Figure 4Expressed patterns under environmental divergent selection. Most relevant loci under environmental selection as indicated by the likelihood ratio (G) test implemented in SAM [58]. The X-axes contains information from ecoclimatic variables, the Y-axes gives information from the molecular data. Lines indicate the predicted graphs of the logistic sigmoid functions corresponding to relevant pairs of transcriptomic markers and their associated environmental variable (Table 3). The level of significance of the obtained regression is given for each example as both P-value (uncorrected significance) and Q-value (corrected significance with the FDR method in the context of multiple testing [69]). Symbols indicate the observed transcriptomic data of individuals for the corresponding value of the investigated ecoclimatic parameter. The shape and infill colour of the symbols follow Figure 3A. Some loci correlated with more than one ecoclimatic variable (e.g., loci M38 and M59, see also Table 3). BIO8 - mean temperature of the wettest quarter (measured in °C *10); VapPres - vapour pressure (in hPa); SunpIII and SunpVII - % of sunlight hours in March and, respective, July.
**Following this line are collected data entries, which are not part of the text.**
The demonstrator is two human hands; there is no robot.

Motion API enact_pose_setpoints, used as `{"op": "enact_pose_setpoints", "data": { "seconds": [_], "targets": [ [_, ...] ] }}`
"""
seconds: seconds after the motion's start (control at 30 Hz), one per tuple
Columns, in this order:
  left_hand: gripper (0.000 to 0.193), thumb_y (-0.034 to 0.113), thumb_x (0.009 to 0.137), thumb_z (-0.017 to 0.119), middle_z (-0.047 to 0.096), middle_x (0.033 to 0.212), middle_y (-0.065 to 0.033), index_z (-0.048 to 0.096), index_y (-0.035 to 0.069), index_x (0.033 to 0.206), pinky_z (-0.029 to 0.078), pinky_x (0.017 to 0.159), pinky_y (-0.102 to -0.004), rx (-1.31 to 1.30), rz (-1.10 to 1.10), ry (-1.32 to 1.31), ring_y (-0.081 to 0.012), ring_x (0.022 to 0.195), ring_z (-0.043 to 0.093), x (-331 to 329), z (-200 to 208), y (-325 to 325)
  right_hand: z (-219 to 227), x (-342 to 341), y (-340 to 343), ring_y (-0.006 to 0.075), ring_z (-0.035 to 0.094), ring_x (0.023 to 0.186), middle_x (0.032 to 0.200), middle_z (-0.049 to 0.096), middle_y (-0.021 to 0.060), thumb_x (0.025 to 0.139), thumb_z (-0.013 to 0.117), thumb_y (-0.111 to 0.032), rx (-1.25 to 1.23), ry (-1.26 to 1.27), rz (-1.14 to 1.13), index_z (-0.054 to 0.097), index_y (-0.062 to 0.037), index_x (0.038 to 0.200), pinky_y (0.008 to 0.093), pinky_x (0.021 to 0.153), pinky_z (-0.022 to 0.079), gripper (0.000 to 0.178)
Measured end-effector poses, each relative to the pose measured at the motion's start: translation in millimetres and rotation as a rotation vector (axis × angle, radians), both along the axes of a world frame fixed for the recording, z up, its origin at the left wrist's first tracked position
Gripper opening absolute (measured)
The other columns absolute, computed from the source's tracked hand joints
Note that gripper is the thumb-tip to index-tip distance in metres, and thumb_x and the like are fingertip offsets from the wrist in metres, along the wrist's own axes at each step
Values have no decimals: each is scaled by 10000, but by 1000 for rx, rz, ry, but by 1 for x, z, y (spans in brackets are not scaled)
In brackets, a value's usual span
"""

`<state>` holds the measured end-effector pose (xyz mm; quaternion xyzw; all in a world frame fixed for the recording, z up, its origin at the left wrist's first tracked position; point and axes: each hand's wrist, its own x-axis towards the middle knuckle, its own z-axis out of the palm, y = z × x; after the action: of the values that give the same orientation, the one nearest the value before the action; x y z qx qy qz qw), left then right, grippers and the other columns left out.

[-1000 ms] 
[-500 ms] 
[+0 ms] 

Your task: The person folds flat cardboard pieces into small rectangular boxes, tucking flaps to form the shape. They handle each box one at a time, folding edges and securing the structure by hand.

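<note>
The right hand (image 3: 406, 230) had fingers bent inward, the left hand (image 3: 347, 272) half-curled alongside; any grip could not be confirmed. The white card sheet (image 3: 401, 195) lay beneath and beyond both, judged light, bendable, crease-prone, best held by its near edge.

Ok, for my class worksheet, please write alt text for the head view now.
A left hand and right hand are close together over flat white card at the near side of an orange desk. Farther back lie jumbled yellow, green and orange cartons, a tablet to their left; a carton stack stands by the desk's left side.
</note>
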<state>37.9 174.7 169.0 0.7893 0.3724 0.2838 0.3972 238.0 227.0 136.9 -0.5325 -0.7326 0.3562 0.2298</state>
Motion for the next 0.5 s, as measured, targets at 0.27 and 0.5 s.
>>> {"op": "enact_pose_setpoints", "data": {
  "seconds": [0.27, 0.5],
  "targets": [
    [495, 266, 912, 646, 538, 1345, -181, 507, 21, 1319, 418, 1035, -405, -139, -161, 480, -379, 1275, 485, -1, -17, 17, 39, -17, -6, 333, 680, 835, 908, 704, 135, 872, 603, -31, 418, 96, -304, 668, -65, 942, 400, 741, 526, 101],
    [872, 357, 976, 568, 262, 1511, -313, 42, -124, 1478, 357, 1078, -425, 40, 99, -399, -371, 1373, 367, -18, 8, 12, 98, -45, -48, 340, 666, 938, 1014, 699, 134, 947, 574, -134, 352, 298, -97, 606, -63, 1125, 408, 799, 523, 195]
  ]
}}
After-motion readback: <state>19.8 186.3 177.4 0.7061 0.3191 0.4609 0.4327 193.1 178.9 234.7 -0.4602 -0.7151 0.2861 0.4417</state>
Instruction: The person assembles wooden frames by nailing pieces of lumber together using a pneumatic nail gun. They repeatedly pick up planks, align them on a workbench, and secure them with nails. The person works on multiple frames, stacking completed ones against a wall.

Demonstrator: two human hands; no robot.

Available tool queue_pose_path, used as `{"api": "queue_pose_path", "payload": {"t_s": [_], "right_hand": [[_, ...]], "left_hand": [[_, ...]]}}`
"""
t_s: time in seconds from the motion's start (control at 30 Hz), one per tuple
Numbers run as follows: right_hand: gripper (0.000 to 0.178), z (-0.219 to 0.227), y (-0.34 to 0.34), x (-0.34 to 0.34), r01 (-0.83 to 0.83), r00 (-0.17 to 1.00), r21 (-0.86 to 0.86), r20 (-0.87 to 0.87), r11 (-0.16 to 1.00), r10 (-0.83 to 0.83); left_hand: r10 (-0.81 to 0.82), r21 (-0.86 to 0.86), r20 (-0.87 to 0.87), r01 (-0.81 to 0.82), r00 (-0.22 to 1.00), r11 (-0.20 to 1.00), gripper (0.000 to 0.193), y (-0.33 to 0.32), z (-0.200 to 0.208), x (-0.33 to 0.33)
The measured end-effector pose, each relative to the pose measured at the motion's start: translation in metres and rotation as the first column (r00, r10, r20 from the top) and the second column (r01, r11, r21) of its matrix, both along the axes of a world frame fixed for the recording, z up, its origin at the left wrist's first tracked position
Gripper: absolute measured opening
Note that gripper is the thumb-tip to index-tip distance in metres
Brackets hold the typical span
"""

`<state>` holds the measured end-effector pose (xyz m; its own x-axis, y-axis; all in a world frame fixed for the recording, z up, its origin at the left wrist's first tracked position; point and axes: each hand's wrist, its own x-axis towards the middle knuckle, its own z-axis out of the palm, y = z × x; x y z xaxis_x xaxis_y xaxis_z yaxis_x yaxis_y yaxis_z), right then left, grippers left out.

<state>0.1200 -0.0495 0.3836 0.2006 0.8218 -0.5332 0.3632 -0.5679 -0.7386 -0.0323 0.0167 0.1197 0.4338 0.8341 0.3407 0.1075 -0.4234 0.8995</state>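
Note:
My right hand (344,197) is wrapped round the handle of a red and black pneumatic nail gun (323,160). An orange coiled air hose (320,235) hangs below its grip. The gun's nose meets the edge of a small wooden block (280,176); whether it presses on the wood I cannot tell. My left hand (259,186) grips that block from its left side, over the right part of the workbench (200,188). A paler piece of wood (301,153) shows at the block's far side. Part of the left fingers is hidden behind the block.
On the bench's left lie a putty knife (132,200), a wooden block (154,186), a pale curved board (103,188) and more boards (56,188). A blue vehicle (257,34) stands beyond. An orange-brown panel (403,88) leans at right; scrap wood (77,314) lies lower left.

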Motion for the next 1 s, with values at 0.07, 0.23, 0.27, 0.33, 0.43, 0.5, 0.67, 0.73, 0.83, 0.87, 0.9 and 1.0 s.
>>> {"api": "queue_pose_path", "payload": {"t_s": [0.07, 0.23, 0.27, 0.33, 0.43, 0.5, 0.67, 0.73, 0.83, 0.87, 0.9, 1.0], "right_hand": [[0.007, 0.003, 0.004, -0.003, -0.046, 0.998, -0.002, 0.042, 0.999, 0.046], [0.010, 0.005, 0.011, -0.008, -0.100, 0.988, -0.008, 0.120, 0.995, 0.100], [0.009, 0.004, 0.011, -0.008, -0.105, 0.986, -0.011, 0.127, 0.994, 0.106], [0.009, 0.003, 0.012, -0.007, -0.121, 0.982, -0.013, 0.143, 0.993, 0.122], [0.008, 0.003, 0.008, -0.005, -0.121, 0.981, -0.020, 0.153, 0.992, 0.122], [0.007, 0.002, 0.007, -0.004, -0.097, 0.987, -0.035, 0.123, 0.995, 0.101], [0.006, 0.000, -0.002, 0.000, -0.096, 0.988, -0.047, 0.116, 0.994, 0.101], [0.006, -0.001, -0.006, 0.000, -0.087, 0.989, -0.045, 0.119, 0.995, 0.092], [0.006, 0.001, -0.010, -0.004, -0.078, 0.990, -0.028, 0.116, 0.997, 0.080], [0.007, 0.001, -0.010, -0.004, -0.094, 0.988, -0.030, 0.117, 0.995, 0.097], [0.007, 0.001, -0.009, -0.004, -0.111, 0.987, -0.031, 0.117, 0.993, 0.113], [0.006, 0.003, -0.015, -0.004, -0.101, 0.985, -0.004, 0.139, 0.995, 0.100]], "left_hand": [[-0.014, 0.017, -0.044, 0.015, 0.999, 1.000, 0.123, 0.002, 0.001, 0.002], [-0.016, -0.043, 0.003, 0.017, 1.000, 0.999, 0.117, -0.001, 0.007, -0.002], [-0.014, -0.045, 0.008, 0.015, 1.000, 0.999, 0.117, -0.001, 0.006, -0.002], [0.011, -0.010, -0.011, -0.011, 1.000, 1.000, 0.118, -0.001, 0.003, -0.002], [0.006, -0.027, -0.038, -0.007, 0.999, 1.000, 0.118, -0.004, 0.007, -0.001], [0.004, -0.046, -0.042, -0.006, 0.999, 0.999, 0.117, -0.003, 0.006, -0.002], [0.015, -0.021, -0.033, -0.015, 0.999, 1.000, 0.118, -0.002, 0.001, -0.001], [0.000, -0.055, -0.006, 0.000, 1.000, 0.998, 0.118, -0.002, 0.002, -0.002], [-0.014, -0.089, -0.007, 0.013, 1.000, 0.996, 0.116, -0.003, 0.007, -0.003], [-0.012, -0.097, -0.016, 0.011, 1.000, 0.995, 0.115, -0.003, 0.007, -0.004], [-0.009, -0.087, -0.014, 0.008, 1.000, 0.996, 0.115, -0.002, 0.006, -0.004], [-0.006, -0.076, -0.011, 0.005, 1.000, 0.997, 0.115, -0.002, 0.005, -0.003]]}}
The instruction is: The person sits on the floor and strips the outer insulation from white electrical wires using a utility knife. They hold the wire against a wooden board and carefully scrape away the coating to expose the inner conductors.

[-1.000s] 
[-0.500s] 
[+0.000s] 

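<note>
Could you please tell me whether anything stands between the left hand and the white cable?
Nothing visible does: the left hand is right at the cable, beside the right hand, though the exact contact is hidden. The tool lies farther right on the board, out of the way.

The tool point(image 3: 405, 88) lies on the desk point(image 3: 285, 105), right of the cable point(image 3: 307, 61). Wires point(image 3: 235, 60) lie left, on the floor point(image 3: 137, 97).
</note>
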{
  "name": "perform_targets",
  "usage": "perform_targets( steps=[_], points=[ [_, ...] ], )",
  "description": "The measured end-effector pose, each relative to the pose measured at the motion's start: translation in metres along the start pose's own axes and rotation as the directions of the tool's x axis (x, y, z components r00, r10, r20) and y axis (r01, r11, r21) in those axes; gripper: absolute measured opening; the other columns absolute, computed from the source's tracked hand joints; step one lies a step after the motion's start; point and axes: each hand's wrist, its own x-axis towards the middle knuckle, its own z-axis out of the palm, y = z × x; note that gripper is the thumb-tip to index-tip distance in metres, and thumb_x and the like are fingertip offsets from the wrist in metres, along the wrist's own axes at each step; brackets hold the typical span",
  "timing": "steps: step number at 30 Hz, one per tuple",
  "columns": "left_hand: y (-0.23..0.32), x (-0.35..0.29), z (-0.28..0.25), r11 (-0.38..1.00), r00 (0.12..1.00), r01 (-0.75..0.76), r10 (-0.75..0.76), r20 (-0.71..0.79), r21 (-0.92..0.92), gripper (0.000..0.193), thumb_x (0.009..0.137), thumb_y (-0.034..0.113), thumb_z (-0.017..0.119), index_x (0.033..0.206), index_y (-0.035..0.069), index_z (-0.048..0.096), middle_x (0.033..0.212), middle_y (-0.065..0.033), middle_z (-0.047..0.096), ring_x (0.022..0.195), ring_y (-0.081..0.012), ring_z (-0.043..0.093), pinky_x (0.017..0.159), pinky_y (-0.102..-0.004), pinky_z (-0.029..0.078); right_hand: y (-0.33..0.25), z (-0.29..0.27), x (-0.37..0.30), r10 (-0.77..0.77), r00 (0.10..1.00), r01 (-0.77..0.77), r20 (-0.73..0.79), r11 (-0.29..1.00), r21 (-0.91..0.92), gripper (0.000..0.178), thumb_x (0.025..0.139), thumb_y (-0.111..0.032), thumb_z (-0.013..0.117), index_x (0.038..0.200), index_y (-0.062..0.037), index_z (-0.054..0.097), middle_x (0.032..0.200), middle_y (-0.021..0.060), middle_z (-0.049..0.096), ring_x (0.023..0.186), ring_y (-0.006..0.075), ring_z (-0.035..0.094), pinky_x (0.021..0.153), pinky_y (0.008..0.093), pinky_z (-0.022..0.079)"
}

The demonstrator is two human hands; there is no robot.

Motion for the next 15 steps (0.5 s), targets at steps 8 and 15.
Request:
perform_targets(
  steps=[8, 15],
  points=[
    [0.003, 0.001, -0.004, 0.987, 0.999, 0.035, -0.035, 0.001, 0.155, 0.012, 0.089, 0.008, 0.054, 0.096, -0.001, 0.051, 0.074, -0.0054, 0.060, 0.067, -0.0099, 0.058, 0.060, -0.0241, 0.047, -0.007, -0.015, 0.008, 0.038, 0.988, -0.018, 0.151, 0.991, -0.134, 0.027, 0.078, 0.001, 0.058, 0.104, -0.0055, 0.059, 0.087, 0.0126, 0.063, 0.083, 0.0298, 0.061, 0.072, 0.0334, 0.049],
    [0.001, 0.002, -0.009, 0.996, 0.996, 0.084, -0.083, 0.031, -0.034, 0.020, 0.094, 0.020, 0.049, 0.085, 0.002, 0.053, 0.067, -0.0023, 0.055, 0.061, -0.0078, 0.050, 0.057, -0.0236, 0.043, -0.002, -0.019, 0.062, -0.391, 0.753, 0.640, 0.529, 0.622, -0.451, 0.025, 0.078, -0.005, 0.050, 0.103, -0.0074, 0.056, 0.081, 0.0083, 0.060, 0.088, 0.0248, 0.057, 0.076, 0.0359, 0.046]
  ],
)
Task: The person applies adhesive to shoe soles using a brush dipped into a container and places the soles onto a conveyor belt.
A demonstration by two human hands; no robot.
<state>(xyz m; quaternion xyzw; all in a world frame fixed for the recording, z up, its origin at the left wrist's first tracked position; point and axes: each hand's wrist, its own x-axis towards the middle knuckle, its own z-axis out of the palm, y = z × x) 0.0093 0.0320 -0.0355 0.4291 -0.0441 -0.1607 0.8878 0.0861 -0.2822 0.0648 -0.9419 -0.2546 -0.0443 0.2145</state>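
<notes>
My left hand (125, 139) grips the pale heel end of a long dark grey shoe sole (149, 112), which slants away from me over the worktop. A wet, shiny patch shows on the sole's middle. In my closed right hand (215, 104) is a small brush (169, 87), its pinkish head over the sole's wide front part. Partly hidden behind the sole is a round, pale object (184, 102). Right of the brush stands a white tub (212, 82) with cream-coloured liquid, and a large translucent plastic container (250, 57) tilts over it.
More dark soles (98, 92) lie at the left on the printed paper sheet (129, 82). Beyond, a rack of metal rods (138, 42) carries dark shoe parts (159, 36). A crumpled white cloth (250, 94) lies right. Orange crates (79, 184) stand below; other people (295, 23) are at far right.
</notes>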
Figure 5Environmental variables that exert a relevant selective pressure. Bar chart summarising the significant regressions obtained with SAM [58] (see also Table 3). The level of significance (Q) is adjusted from P-values to control for type 1 errors with the FDR method [69]; only relationships with Q < 0.05 are retained. Some markers are associated with several ecological variables (Table 3).